I need each line of the entries below that includes the string "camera".

Dataset items
BEGIN
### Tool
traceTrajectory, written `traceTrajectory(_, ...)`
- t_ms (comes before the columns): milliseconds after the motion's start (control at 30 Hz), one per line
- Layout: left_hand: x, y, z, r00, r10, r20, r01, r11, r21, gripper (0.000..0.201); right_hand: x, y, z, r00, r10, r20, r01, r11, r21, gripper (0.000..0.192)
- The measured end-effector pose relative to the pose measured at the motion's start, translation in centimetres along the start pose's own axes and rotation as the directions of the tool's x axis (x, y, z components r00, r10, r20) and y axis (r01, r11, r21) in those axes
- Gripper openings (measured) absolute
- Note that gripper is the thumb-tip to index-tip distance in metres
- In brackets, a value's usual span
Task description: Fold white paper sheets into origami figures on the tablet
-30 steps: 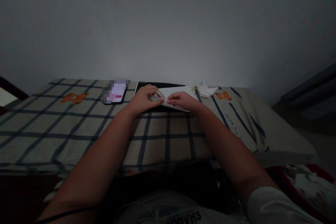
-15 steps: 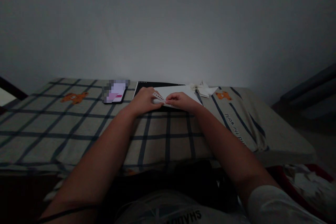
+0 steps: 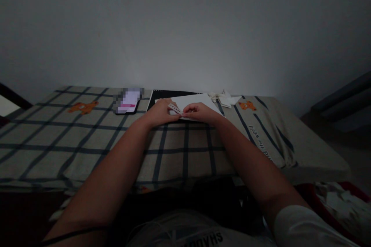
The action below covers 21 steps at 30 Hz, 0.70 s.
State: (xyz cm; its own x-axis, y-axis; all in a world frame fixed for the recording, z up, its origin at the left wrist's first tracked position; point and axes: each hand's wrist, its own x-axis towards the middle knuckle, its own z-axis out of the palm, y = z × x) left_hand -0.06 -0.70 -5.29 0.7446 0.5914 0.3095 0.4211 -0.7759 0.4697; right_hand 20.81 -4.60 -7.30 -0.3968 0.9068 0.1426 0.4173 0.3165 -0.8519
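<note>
A narrow white strip with a row of small dark marks (image 3: 174,108) slants between my hands. My left hand (image 3: 160,112) is closed on its upper end, fingers curled and thumb toward the middle. At the strip's lower end, my right hand (image 3: 197,112) pinches with thumb and fingertips; the exact contact is too small to make out. Both hands rest over a white sheet of paper (image 3: 203,99), which lies tilted on a flat black board or pad (image 3: 162,93). The hands cover part of the sheet's near edge.
A phone (image 3: 128,101) with a lit, partly blurred screen lies to the left. Crumpled white paper scraps (image 3: 227,99) sit right of the sheet. A checked cloth (image 3: 185,162) covers the table, which meets the wall (image 3: 185,38). A red bin (image 3: 313,197) with papers stands lower right.
The strip's upper end has tipped slightly lower between my hands. Both hands otherwise stay in nearly the same place, and the view has shifted a little.
</note>
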Motion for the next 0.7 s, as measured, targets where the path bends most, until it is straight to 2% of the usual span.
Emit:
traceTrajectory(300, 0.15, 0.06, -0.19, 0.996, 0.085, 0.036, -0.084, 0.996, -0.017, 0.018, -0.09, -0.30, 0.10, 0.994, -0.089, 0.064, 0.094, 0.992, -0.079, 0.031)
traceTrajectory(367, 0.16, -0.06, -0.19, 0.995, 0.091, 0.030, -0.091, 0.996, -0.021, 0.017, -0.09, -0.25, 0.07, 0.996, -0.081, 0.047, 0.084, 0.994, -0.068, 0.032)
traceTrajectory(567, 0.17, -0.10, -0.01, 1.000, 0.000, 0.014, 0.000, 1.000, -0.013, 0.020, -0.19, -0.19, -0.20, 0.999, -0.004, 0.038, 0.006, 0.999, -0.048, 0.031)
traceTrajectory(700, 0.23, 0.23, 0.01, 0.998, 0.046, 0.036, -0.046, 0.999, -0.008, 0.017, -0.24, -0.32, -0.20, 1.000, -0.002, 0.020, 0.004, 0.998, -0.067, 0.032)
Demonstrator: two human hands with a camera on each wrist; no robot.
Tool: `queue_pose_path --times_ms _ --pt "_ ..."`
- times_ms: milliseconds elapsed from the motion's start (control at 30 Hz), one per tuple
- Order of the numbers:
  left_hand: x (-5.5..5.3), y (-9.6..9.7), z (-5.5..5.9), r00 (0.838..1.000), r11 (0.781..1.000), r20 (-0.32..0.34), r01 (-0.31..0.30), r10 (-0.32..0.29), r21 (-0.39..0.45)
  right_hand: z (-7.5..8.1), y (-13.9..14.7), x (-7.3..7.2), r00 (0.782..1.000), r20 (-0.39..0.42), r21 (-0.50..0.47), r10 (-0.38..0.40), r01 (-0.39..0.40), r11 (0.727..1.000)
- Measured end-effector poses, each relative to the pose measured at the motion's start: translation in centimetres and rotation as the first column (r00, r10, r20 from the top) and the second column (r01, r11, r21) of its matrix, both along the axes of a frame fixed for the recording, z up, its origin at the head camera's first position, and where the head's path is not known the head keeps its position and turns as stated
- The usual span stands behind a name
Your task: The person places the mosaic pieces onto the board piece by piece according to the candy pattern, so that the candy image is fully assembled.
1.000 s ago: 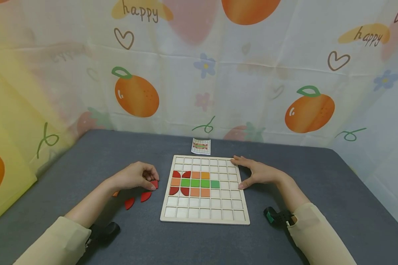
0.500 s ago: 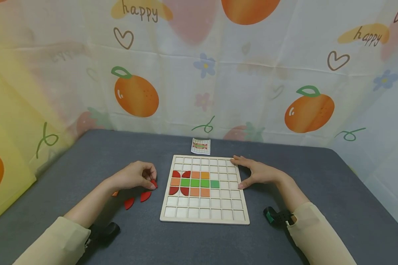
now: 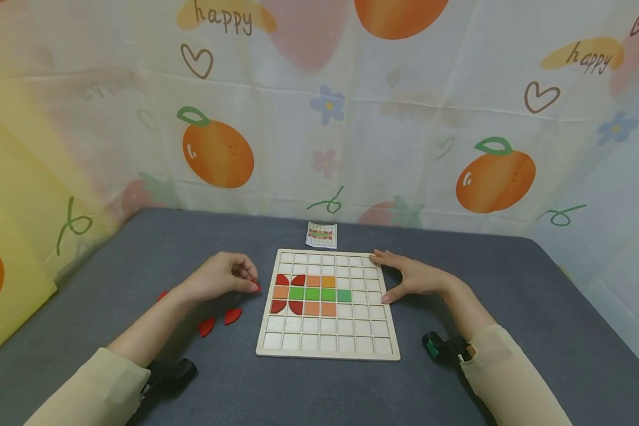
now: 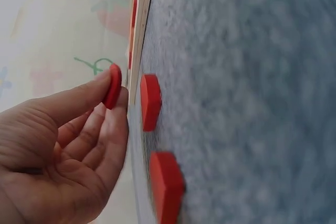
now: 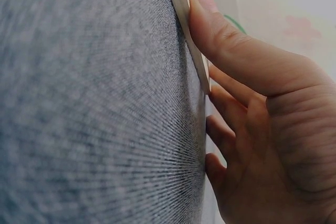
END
Expected answer:
Demonstrator: two human hands with a camera on each wrist; no robot.
- Measured end-effector poses, each relative to the pose measured at the motion's start: translation in centimetres and rotation as the first column (r00, r10, r20 from the top) and the second column (r01, r11, r21) of its matrix, both along the axes of a frame fixed for the recording, z up, its origin at the head camera's first position, and where the head's path is not known the head keeps its position and turns as stated

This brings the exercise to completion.